■ PROBLEM ■
Find and return every line of the data that contains the word "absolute".

■ RECORDS TO PROCESS ■
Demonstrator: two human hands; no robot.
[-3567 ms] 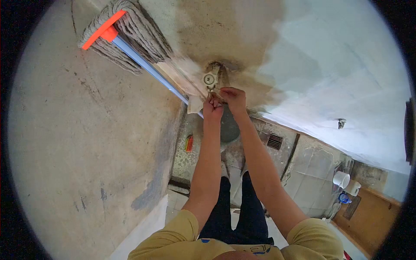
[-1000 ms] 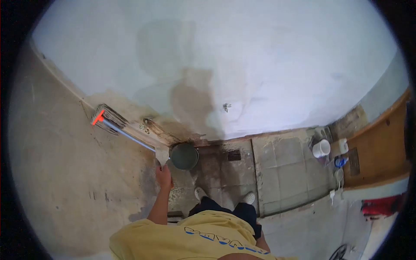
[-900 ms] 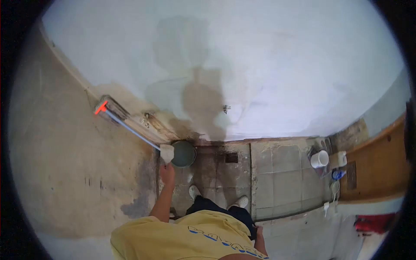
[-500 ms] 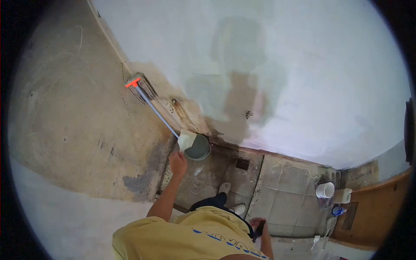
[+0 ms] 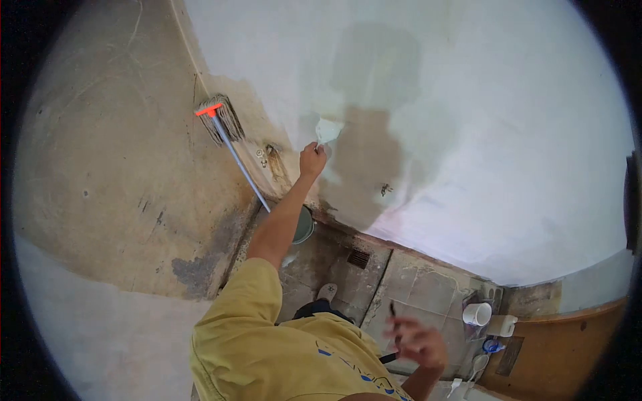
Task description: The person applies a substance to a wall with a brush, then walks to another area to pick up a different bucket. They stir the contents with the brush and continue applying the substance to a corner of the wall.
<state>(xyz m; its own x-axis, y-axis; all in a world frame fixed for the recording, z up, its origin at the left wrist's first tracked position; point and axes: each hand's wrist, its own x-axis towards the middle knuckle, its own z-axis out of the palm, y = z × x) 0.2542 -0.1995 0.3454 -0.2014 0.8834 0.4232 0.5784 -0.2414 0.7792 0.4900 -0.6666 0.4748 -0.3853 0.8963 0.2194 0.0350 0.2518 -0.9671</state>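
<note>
- We see our left hand [image 5: 312, 160] raised with the arm stretched out toward the pale wall [image 5: 508, 134], fingers closed around the lower end of a small whitish cloth [image 5: 328, 129].
- The cloth sticks up above the fist and lies against or just in front of the wall, at the upper edge of a darker damp patch [image 5: 364, 167]; from this angle we cannot tell whether it actually touches the surface.
- Our right hand [image 5: 418, 341] is low in the view, near our hip, and blurred. The fingers look spread and partly loose, with a thin dark streak beside them, but we cannot tell whether it holds anything.
- Just to the left of the left hand, a mop [image 5: 221, 120] leans in the corner where the wall meets a rough grey wall [image 5: 100, 147], its orange head clamp uppermost and its blue handle [image 5: 244, 170] running down toward the floor.
- Under our outstretched forearm, a round bucket [image 5: 304, 226] stands on the tiled floor [image 5: 408, 281] at the foot of the wall, partly hidden by the arm.
- A small metal fitting [image 5: 385, 190] sticks out of the wall to the right of the damp patch, well below the cloth.
- A floor drain grate [image 5: 358, 258] lies in the tiles near the bucket.
- Farther right, beside a wooden door [image 5: 568, 347], a white cup [image 5: 476, 313] stands among a few small items.
- Our yellow shirt [image 5: 267, 347] fills the bottom of the view.
</note>
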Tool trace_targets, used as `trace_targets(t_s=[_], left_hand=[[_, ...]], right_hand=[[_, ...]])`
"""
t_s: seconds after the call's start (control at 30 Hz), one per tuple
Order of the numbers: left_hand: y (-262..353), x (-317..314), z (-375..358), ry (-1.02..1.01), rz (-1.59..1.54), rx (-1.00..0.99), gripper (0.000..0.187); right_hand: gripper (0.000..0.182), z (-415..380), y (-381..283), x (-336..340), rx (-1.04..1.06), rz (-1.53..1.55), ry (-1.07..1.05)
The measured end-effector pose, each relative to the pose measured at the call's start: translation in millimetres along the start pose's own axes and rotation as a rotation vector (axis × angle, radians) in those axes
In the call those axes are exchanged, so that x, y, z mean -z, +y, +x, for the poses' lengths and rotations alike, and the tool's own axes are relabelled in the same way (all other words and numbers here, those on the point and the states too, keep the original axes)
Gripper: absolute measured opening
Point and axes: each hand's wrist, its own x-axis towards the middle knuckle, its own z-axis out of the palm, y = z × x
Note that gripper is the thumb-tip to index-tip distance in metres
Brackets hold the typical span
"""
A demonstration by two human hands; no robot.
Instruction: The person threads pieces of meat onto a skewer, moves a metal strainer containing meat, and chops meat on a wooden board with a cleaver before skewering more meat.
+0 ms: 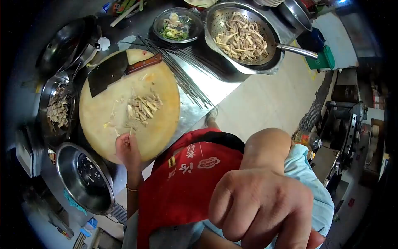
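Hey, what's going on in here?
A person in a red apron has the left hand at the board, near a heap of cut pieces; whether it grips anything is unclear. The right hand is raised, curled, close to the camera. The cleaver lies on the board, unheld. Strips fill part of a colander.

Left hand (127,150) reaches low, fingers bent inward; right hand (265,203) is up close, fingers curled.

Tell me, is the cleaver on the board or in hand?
On the board: the cleaver lies flat there; left hand and right hand are away from it.
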Motion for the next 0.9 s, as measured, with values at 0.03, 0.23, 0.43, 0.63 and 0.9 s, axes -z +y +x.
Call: trace_targets(t_s=[0.03,0.23,0.43,0.63,0.9], left_hand=[[3,-5,-4,0.013,0.034,0.003,0.007],[-17,-9,-13,0.044,0.069,-0.101,0.007],[-13,-14,-9,0.080,0.065,-0.045,0.006],[-17,-12,-7,0.066,0.088,-0.020,0.007],[-6,-15,-10,0.095,0.101,-0.038,0.008]], right_hand=[[0.050,-3,-1,4,0.020,-0.017,-0.001],[0.023,-34,2,47,-0.392,-0.385,0.572],[0.011,-195,108,184,-1.220,-1.629,0.249],[0.017,-222,139,193,-1.441,-1.500,0.336],[0.023,-215,140,185,-1.254,-1.456,0.453]])
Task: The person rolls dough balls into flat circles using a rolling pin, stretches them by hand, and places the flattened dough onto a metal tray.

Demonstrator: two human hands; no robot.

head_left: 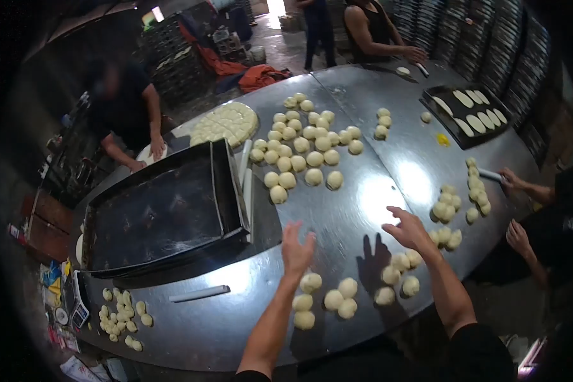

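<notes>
Above the metal table (pixel 337 223) my left hand (pixel 297 248) is raised with its fingers apart and nothing in it. My right hand (pixel 406 228) hangs over the table too, fingers spread, casting a shadow to its lower left. Round dough balls (pixel 347 288) lie below and between my forearms, in small groups. More dough balls (pixel 400 261) sit just under my right wrist. Farther away, a large spread of dough balls (pixel 300 145) covers the middle of the table. Neither hand touches any dough.
A large dark tray (pixel 153 207) stands at the left, with a white rolling pin (pixel 200 293) before it. A divided dough round (pixel 226 124) lies behind. At the far right, another tray (pixel 452 121) holds flat dough ovals. Other people work around the table.
</notes>
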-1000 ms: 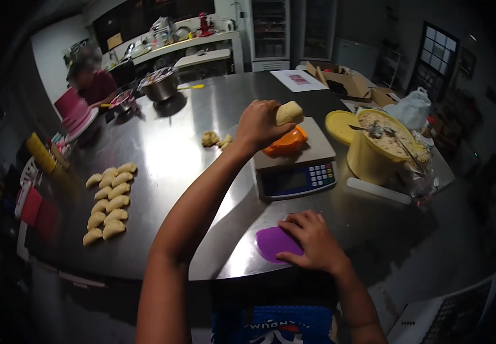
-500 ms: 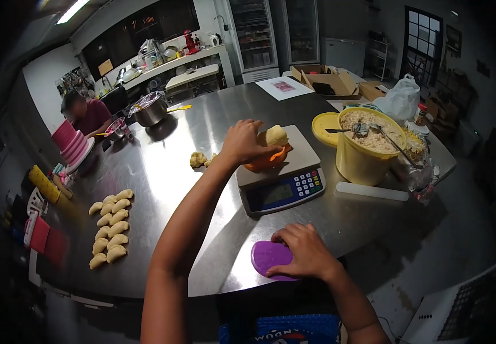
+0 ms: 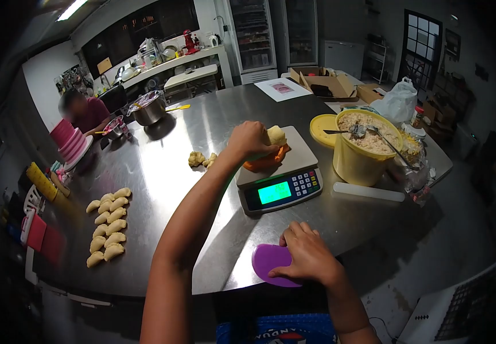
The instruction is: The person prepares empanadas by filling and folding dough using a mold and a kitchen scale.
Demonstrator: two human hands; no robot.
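Observation:
A digital scale [image 3: 279, 195] with a lit green display stands on the steel table, with an orange bowl [image 3: 268, 162] on its pan. A pale dough ball [image 3: 276, 135] shows above the bowl. My left hand [image 3: 252, 140] reaches over the bowl right beside this dough, its fingers curled together; whatever they grip is hidden. Near the front edge, my right hand [image 3: 311, 255] is closed on a purple dough scraper [image 3: 271, 264], thumb on top. Small dough scraps [image 3: 199, 160] lie left of the scale.
Folded pastries [image 3: 108, 226] lie in rows at left. Right of the scale are a yellow bucket [image 3: 358, 160] of filling with utensils and a white rolling pin [image 3: 368, 192]. A metal pot [image 3: 149, 109] and pink tiered cake [image 3: 73, 140] stand farther back, near a seated person [image 3: 90, 112].
The scale display has lit up green. My left hand's fingers have curled in beside the dough. My right hand keeps the scraper in nearly the same place.

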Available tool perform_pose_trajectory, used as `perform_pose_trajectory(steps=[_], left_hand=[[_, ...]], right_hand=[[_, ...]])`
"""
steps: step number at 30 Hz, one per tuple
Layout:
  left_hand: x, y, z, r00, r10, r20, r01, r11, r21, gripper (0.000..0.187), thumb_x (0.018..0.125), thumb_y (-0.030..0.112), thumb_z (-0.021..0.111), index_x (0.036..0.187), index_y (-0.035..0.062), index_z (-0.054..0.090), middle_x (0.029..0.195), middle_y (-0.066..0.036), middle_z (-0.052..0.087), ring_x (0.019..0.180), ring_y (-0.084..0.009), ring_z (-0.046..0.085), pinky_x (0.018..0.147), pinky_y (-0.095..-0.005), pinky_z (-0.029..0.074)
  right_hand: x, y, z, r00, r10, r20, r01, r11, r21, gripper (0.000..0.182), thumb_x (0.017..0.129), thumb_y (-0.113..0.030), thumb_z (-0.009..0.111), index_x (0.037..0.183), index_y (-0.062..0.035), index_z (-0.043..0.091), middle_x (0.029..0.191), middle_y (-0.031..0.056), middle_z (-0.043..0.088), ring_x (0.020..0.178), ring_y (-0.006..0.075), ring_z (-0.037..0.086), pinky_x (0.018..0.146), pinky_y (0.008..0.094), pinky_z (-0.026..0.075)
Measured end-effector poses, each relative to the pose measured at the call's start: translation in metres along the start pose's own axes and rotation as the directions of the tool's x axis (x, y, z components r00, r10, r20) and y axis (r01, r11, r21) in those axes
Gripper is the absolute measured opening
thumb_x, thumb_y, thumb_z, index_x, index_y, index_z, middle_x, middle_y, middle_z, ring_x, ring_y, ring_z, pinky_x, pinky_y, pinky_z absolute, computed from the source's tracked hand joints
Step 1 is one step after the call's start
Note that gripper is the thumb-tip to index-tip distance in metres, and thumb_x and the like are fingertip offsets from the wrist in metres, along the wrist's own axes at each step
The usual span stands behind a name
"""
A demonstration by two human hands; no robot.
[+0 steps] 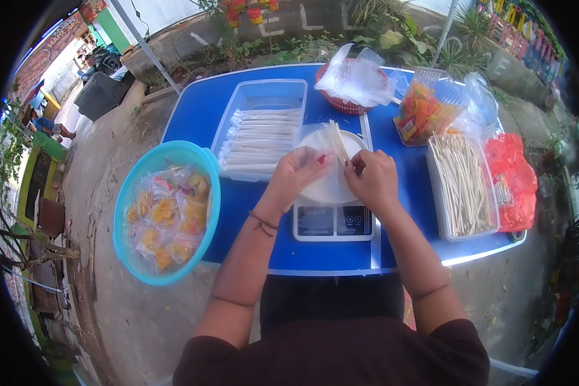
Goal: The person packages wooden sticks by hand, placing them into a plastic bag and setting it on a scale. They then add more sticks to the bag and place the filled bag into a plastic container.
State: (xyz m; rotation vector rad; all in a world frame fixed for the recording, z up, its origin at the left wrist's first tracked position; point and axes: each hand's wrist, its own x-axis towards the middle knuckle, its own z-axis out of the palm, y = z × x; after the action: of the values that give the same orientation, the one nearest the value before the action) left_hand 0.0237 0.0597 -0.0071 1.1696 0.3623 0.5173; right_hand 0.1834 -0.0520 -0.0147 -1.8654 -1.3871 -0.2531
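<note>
Over a white kitchen scale (333, 222) on the blue table (199, 109), my left hand (297, 172) and my right hand (372, 177) hold a thin clear plastic bag (323, 143) between them. A few pale sticks (338, 141) stand up in the bag. A white plate (327, 186) lies on the scale under my hands. Both hands pinch the bag's sides with closed fingers.
A clear tray (264, 96) holds several filled long packets. A blue basin (138, 186) with bagged yellow snacks overhangs the table's left edge. To the right stand a tub of pale sticks (463, 183), a bag of orange snacks (424, 112), red plastic bags (514, 180) and a red basket (347, 106) of clear bags.
</note>
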Motion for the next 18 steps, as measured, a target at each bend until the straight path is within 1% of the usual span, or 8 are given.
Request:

■ EXPECTED OUTPUT ■
Gripper: absolute measured opening
Gripper is the absolute measured opening
thumb_x, thumb_y, thumb_z, index_x, index_y, index_z, middle_x, middle_y, middle_z, ring_x, ring_y, ring_z, pinky_x, pinky_y, pinky_z absolute, computed from the source's tracked hand joints

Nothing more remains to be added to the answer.